=== Goal of the exercise ===
Omitting all images, set down every line below exactly as it appears.

=== Provided data ===

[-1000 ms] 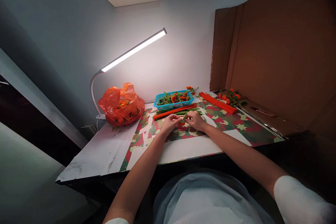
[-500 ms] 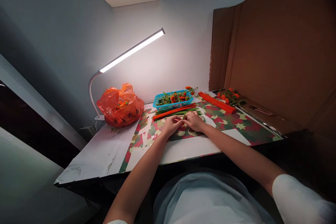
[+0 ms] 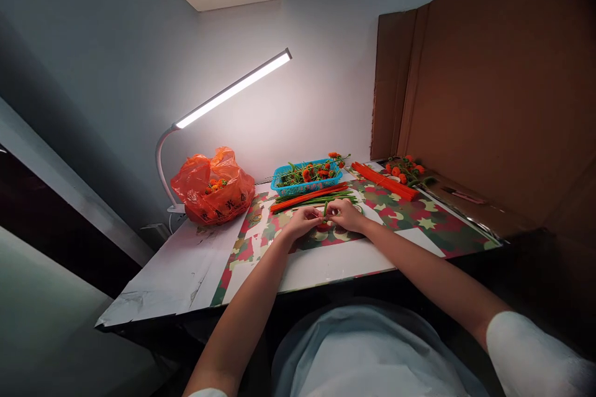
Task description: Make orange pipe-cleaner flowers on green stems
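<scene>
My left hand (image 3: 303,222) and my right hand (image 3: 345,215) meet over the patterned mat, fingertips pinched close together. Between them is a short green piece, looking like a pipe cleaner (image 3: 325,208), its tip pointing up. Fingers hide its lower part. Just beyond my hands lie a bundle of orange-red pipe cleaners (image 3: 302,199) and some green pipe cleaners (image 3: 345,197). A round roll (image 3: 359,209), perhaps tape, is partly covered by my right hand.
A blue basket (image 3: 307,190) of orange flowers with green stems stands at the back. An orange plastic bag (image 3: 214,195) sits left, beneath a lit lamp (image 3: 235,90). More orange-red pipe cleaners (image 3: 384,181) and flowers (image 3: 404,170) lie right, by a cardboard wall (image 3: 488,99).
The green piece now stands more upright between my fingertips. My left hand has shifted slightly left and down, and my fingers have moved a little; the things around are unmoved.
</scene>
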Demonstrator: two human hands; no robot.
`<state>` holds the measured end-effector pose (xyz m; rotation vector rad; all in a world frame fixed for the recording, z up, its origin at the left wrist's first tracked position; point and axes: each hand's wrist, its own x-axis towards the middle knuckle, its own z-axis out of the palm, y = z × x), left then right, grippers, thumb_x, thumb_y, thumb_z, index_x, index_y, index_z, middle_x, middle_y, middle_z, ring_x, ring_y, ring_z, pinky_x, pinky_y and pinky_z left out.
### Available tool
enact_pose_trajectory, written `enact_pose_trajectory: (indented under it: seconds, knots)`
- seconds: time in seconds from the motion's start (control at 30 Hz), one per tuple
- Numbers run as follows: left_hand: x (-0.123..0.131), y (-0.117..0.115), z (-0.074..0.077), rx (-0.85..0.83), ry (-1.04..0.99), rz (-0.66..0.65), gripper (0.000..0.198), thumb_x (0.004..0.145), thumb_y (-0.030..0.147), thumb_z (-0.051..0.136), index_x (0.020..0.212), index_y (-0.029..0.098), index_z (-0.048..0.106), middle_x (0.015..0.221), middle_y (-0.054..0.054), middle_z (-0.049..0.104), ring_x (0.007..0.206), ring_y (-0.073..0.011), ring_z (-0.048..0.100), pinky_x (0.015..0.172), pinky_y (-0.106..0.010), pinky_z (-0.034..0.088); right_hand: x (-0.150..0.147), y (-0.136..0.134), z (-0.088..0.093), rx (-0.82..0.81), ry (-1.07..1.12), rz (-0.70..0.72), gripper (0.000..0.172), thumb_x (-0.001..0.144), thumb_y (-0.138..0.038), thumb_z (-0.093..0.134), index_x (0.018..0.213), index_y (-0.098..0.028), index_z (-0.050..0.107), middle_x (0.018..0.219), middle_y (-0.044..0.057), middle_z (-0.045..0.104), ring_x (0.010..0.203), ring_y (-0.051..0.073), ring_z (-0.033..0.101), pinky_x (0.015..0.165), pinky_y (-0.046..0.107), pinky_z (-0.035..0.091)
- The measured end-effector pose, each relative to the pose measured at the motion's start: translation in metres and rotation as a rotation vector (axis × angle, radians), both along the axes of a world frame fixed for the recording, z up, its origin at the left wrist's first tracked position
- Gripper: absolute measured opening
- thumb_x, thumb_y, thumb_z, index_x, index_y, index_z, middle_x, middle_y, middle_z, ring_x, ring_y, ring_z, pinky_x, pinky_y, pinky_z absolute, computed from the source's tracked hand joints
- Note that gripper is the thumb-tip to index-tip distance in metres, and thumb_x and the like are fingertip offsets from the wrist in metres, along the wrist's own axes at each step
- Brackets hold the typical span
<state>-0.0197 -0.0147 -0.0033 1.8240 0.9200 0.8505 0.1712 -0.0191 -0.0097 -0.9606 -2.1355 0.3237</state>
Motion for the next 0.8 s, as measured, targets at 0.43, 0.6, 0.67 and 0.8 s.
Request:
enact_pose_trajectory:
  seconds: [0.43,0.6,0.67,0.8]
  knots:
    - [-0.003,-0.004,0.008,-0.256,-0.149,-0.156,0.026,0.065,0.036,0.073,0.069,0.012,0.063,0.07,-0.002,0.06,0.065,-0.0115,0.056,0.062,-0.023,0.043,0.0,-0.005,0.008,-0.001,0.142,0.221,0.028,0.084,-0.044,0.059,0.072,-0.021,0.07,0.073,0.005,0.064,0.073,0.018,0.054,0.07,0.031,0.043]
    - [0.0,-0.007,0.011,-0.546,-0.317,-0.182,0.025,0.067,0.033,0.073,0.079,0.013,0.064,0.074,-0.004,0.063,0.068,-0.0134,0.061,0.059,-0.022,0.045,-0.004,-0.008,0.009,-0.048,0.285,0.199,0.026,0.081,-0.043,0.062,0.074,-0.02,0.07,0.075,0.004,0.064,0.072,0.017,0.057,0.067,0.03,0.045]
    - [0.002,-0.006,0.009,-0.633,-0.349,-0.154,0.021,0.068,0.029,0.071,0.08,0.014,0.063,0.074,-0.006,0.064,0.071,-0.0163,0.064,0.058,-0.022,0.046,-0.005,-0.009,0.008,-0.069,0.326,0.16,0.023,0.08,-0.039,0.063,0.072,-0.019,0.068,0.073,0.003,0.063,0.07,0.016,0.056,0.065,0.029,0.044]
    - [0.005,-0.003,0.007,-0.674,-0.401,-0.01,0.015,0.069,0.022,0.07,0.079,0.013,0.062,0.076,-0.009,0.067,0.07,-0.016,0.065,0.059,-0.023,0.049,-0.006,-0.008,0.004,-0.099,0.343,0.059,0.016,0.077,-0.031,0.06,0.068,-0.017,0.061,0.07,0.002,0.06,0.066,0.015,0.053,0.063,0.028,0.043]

=== Answer space ===
[-1000 ms] 
[-500 ms] 
[+0 ms] 
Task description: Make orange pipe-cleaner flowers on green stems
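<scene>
My left hand (image 3: 303,222) and my right hand (image 3: 345,215) meet over the patterned mat, fingertips pinched close together. Between them is a short green piece, looking like a pipe cleaner (image 3: 325,208), its tip pointing up. Fingers hide its lower part. Just beyond my hands lie a bundle of orange-red pipe cleaners (image 3: 302,199) and some green pipe cleaners (image 3: 345,197). A round roll (image 3: 359,209), perhaps tape, is partly covered by my right hand.
A blue basket (image 3: 307,190) of orange flowers with green stems stands at the back. An orange plastic bag (image 3: 214,195) sits left, beneath a lit lamp (image 3: 235,90). More orange-red pipe cleaners (image 3: 384,181) and flowers (image 3: 404,170) lie right, by a cardboard wall (image 3: 488,99).
The green piece now stands more upright between my fingertips. My left hand has shifted slightly left and down, and my fingers have moved a little; the things around are unmoved.
</scene>
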Demonstrator: two human hands; no robot.
`<state>` holds the measured end-effector pose (xyz m; rotation vector rad; all in a world frame fixed for the recording, z up, its origin at the left wrist's first tracked position; point and axes: each hand's wrist, its own x-axis towards the middle knuckle, its own z-axis out of the palm, y = z × x), left then right, grippers, thumb_x, thumb_y, thumb_z, index_x, index_y, index_z, middle_x, middle_y, middle_z, ring_x, ring_y, ring_z, pinky_x, pinky_y and pinky_z left out.
### Available tool
enact_pose_trajectory, written `enact_pose_trajectory: (indented under it: seconds, knots)`
- seconds: time in seconds from the motion's start (control at 30 Hz), one per tuple
- Numbers run as follows: left_hand: x (-0.123..0.131), y (-0.117..0.115), z (-0.074..0.077), rx (-0.85..0.83), ry (-1.04..0.99), rz (-0.66..0.65), gripper (0.000..0.198), thumb_x (0.004..0.145), thumb_y (-0.030..0.147), thumb_z (-0.051..0.136), index_x (0.020..0.212), index_y (-0.029..0.098), index_z (-0.048..0.106), middle_x (0.015..0.221), middle_y (-0.054..0.054), middle_z (-0.049..0.104), ring_x (0.007..0.206), ring_y (-0.073..0.011), ring_z (-0.048..0.100), pinky_x (0.015..0.172), pinky_y (-0.106..0.010), pinky_z (-0.034..0.088); right_hand: x (-0.150..0.147), y (-0.136..0.134), z (-0.088..0.093), rx (-0.82..0.81), ry (-1.07..1.12), rz (-0.70..0.72), gripper (0.000..0.172), thumb_x (-0.001..0.144), thumb_y (-0.138..0.038), thumb_z (-0.093..0.134), index_x (0.018..0.213), index_y (-0.098..0.028), index_z (-0.050..0.107), middle_x (0.018..0.219), middle_y (-0.044..0.057), middle_z (-0.045..0.104), ring_x (0.010..0.203), ring_y (-0.051..0.073), ring_z (-0.033..0.101), pinky_x (0.015..0.165), pinky_y (-0.046..0.107), pinky_z (-0.035..0.091)
- The measured end-effector pose, each relative to the pose measured at the motion's start: translation in metres and rotation as a rotation vector (axis × angle, radians), both along the axes of a world frame fixed for the recording, z up, its origin at the left wrist's first tracked position
- Gripper: absolute measured opening
- thumb_x, thumb_y, thumb_z, index_x, index_y, index_z, middle_x, middle_y, middle_z, ring_x, ring_y, ring_z, pinky_x, pinky_y, pinky_z absolute, computed from the source's tracked hand joints
- Note that gripper is the thumb-tip to index-tip distance in metres, and thumb_x and the like are fingertip offsets from the wrist in metres, along the wrist's own axes at each step
- Brackets hold the typical span
<state>-0.0197 -0.0147 -0.0033 1.8240 0.9200 0.8505 0.1712 -0.0191 -0.0097 -0.9606 -2.1355 0.3237</state>
Motion for the next 0.8 s, as measured, targets at 0.43, 0.6, 0.67 and 0.8 s.
Request:
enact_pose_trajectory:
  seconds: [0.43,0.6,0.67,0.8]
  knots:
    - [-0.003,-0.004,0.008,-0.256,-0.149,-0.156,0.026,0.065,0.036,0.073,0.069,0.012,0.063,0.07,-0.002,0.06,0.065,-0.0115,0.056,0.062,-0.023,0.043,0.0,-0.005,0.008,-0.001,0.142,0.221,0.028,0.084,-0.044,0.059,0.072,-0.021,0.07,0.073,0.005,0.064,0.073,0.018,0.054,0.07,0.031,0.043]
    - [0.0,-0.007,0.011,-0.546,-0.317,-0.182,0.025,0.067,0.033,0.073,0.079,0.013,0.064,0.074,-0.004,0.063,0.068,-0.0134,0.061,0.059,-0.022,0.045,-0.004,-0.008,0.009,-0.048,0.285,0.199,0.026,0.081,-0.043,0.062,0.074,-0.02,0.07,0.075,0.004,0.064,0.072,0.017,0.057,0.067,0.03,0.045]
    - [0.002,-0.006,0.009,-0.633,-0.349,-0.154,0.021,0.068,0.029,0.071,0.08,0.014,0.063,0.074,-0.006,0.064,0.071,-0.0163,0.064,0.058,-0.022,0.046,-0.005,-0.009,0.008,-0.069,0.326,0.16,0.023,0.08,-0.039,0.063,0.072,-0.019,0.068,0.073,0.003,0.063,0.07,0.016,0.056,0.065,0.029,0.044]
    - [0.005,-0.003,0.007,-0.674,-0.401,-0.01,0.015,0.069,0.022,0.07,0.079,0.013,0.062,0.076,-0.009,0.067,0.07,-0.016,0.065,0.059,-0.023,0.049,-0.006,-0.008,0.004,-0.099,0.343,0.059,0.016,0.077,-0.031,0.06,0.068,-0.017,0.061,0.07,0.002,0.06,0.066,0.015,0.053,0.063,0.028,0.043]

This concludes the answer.